No pictures belong in the copy. Retype exactly, and only, the stretch of lines below from the one with "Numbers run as" through the one with "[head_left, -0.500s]".

__Supplied data__.
···

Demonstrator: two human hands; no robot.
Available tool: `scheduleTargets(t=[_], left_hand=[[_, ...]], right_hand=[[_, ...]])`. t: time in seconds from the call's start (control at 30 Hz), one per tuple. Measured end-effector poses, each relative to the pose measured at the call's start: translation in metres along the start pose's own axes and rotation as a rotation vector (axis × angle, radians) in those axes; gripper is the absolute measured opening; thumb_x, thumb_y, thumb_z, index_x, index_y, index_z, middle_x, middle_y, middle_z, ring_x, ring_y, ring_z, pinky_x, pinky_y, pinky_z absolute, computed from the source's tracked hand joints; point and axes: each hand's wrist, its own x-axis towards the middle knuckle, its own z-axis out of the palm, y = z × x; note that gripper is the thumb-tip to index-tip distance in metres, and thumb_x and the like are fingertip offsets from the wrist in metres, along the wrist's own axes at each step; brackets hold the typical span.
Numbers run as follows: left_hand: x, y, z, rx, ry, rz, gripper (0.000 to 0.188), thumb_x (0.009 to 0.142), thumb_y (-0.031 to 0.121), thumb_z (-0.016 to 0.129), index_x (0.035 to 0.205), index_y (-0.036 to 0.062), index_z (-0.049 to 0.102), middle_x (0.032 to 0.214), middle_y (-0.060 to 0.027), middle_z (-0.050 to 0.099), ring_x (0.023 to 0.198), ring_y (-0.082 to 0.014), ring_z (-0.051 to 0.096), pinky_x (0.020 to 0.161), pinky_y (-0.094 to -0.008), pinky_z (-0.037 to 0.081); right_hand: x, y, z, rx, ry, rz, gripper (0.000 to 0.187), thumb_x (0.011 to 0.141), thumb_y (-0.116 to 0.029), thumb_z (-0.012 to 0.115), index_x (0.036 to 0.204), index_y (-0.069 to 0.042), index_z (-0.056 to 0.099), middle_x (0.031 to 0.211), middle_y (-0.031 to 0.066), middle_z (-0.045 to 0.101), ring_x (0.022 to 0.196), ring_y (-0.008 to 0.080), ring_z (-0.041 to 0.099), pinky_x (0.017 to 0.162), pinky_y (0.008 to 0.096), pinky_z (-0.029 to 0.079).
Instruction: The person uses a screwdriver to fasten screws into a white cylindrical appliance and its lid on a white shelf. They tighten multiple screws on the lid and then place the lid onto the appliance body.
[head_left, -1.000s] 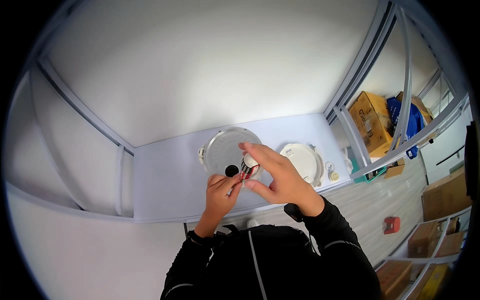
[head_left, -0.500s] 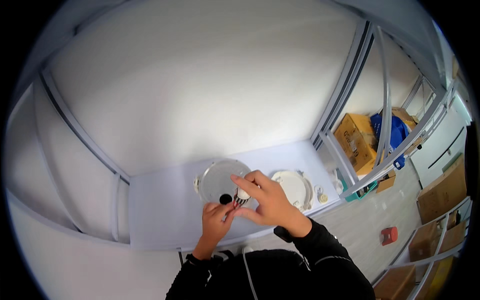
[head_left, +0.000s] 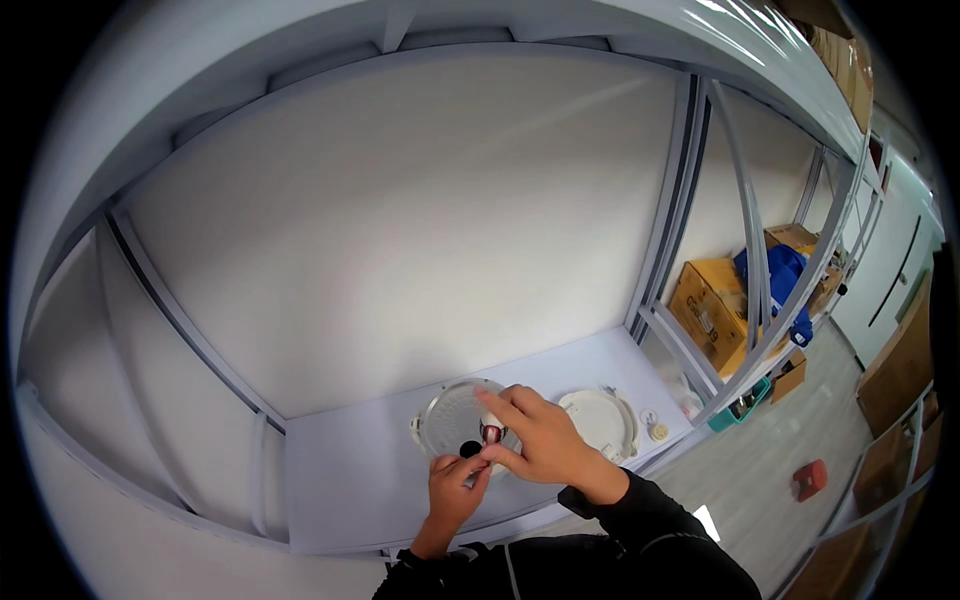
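Your flat, pale lavender bench (head_left: pixel 345 490) carries a round, silver-grey basin (head_left: pixel 447 420) with a black circular spot inside. Right of that basin you have a shallow, round white cover (head_left: pixel 598 424); farther right of it sits a small, round, pale-yellow piece (head_left: pixel 658 432).

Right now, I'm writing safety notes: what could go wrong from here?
The small red-and-white container might slip from the left hand, which seems to pinch only its lower end, and strike the round grey item below. The small yellowish piece near the edge of the table could be bumped off.
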Motion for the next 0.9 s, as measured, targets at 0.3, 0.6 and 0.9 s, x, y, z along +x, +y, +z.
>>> scheduleTargets(t=[0.3,0.6,0.9], left_hand=[[0.0,-0.002,-0.001,-0.013,-0.018,0.021,0.028,0.078,0.012,0.089,0.104,0.0147,0.081,0.089,0.0073,0.079,0.085,-0.0185,0.067,0.083,-0.0385,0.049],[0.003,0.001,0.0,-0.035,-0.034,-0.008,0.023,0.078,0.014,0.09,0.1,0.0148,0.08,0.084,0.0062,0.077,0.083,-0.0194,0.067,0.082,-0.0388,0.048],[0.001,0.001,-0.005,-0.024,-0.025,-0.015,0.026,0.08,0.015,0.09,0.104,0.0165,0.082,0.083,0.0066,0.077,0.08,-0.0187,0.067,0.081,-0.0385,0.048]], right_hand=[[-0.004,0.008,0.003,0.009,-0.043,-0.012,0.08,0.086,-0.025,0.091,0.157,-0.011,0.056,0.099,0.0105,0.061,0.082,0.025,0.06,0.073,0.034,0.053],[-0.005,0.016,0.04,0.362,0.176,-0.041,0.071,0.095,-0.029,0.083,0.158,-0.011,0.056,0.103,0.0097,0.061,0.089,0.0235,0.062,0.075,0.0363,0.054],[-0.015,0.015,0.031,0.226,0.05,-0.013,0.058,0.098,-0.018,0.078,0.152,-0.01,0.061,0.131,0.016,0.066,0.112,0.0321,0.068,0.093,0.0365,0.057]])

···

__Your solution__.
Numbers run as follows: left_hand: x, y, z, rx, ry, rz, gripper (0.000 to 0.188), thumb_x (0.009 to 0.142), thumb_y (-0.031 to 0.121), thumb_z (-0.016 to 0.129), index_x (0.035 to 0.205), index_y (-0.036 to 0.062), index_z (-0.049 to 0.102), middle_x (0.032 to 0.214), middle_y (-0.060 to 0.027), middle_z (-0.050 to 0.099), ring_x (0.023 to 0.198), ring_y (-0.082 to 0.014), ring_z (-0.051 to 0.096), pinky_x (0.020 to 0.161), pinky_y (-0.094 to -0.008), pinky_z (-0.037 to 0.081); right_hand: x, y, z, rx, ry, rz, gripper (0.000 to 0.187), thumb_x (0.011 to 0.141), thumb_y (-0.116 to 0.029), thumb_z (-0.012 to 0.115), index_x (0.036 to 0.204), index_y (-0.069 to 0.042), index_z (-0.056 to 0.099), middle_x (0.031 to 0.211), middle_y (-0.031 to 0.066), middle_z (-0.045 to 0.101), ring_x (0.022 to 0.196), ring_y (-0.008 to 0.080), ring_z (-0.041 to 0.099), pinky_x (0.017 to 0.162), pinky_y (0.008 to 0.096), pinky_z (-0.029 to 0.079).
Instruction: The person uses a screwdriver to fasten screws into a white cylindrical appliance and its lid on a white shelf. They tighten multiple screws on the lid and then place the lid onto the appliance body.
[head_left, -1.000s] 
[head_left, -0.500s] 

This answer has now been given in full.